THE RECORDS>
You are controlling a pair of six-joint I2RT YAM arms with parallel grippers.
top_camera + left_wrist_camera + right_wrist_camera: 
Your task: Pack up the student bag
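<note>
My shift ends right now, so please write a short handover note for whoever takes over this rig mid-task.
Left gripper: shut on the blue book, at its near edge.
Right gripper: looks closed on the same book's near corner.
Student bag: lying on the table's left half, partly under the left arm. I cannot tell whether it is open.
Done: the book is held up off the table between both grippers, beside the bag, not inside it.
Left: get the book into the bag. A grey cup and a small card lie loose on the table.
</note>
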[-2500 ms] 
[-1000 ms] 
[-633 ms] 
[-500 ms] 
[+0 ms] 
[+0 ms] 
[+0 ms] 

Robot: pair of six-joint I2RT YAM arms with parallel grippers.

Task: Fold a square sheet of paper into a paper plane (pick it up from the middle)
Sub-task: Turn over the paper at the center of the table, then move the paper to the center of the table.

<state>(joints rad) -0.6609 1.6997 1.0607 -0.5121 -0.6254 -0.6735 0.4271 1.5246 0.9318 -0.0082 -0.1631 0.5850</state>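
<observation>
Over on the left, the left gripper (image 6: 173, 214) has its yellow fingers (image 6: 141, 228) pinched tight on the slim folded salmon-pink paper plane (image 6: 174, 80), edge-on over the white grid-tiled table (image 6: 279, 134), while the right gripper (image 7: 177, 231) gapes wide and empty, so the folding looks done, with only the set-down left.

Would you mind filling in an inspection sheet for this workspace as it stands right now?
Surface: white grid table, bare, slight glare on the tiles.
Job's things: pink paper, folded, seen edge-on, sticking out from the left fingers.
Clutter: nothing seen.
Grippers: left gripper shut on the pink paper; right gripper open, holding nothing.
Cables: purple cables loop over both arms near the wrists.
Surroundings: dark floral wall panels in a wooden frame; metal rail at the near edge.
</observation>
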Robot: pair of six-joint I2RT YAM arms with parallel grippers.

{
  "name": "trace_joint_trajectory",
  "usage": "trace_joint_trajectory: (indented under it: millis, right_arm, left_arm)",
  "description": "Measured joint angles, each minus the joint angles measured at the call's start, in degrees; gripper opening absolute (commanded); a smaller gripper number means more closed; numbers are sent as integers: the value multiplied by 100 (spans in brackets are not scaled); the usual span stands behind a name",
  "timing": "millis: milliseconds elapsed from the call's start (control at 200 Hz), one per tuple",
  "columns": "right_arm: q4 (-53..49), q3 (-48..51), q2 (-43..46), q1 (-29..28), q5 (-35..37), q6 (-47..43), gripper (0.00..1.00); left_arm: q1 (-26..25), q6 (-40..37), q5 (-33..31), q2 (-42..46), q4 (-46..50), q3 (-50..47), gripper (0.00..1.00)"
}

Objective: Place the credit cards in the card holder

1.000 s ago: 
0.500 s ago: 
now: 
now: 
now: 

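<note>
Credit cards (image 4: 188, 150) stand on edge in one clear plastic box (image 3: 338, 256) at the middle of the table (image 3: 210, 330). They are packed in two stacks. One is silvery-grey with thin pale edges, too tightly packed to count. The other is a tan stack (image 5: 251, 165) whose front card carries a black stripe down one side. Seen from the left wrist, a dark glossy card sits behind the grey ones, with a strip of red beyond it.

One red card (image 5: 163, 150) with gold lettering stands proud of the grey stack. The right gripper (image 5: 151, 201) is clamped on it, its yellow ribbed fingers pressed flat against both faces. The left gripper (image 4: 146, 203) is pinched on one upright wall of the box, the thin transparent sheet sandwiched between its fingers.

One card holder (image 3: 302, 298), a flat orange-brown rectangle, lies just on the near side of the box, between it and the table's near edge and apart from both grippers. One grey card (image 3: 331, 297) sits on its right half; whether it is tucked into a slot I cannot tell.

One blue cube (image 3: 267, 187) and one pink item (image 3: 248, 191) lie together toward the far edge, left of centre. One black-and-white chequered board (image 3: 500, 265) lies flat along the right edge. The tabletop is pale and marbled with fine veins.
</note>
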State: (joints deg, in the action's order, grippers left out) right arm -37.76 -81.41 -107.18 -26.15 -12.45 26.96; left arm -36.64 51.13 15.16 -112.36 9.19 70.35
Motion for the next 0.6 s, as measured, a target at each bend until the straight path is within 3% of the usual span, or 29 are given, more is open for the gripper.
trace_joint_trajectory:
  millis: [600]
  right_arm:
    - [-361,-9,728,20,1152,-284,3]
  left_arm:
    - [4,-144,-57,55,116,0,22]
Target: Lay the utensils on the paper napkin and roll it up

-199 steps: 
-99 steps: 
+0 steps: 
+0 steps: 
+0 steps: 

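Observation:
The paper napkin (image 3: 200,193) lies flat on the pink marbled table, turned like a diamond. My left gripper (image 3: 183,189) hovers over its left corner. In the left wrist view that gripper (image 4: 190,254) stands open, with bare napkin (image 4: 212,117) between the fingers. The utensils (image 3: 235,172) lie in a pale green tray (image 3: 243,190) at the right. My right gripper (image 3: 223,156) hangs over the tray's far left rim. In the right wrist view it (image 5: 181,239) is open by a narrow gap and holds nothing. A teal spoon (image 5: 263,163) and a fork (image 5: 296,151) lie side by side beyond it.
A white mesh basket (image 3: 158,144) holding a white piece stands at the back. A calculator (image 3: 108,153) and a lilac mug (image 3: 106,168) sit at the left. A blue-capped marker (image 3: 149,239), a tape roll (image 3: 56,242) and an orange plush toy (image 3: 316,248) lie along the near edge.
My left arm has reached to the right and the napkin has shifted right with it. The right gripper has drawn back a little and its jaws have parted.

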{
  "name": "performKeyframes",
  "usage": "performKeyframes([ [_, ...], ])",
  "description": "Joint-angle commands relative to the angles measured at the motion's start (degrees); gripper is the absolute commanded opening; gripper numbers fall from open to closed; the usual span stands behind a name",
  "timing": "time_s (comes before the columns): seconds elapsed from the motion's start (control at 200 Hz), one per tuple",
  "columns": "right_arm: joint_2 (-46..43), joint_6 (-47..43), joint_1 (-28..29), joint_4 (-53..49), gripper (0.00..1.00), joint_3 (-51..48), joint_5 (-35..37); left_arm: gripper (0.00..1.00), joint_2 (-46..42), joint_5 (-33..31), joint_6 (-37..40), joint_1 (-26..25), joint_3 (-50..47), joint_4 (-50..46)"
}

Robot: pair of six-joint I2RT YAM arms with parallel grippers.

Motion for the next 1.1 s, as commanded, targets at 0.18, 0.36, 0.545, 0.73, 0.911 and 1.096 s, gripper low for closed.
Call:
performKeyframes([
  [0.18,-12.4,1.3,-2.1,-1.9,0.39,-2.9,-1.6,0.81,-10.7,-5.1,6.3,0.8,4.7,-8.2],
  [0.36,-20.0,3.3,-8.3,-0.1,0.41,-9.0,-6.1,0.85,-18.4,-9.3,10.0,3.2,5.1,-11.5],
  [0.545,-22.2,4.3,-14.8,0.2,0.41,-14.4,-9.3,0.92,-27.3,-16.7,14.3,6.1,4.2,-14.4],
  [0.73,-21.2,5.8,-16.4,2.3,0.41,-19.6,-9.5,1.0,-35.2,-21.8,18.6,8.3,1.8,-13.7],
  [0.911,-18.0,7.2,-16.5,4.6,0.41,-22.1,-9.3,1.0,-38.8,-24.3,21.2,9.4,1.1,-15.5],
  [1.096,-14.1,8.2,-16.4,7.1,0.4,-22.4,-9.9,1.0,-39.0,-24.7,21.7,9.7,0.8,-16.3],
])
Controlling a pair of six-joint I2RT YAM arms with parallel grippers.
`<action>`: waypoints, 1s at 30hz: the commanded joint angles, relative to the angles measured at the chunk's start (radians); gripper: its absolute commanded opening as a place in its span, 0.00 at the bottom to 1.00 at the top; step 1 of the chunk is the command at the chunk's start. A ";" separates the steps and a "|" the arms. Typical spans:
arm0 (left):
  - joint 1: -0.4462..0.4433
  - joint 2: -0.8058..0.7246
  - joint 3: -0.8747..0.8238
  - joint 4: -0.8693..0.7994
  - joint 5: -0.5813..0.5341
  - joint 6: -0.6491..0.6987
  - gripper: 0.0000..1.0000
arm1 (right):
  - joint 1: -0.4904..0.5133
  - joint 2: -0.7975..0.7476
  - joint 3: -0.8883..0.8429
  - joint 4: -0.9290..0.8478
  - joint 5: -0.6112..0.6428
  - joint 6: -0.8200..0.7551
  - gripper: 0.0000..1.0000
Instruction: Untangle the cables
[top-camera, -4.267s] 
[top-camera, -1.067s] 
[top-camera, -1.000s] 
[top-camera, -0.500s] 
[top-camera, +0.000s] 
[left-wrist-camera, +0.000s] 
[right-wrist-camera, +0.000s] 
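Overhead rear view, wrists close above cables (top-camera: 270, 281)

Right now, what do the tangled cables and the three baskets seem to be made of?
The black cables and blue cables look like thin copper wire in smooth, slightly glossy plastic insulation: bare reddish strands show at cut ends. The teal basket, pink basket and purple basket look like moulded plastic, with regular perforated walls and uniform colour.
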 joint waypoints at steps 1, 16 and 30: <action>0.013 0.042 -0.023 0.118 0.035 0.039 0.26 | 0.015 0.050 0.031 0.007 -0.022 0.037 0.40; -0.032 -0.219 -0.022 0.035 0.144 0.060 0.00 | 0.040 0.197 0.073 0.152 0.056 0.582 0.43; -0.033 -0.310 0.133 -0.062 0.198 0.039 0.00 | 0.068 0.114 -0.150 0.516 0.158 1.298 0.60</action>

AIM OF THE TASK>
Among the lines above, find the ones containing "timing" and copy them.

SOLUTION FOR THIS TASK>
  "timing": "millis: milliseconds elapsed from the call's start (control at 200 Hz), one per tuple",
  "timing": "time_s (comes before the columns): seconds elapsed from the motion's start (control at 200 Hz), one per tuple",

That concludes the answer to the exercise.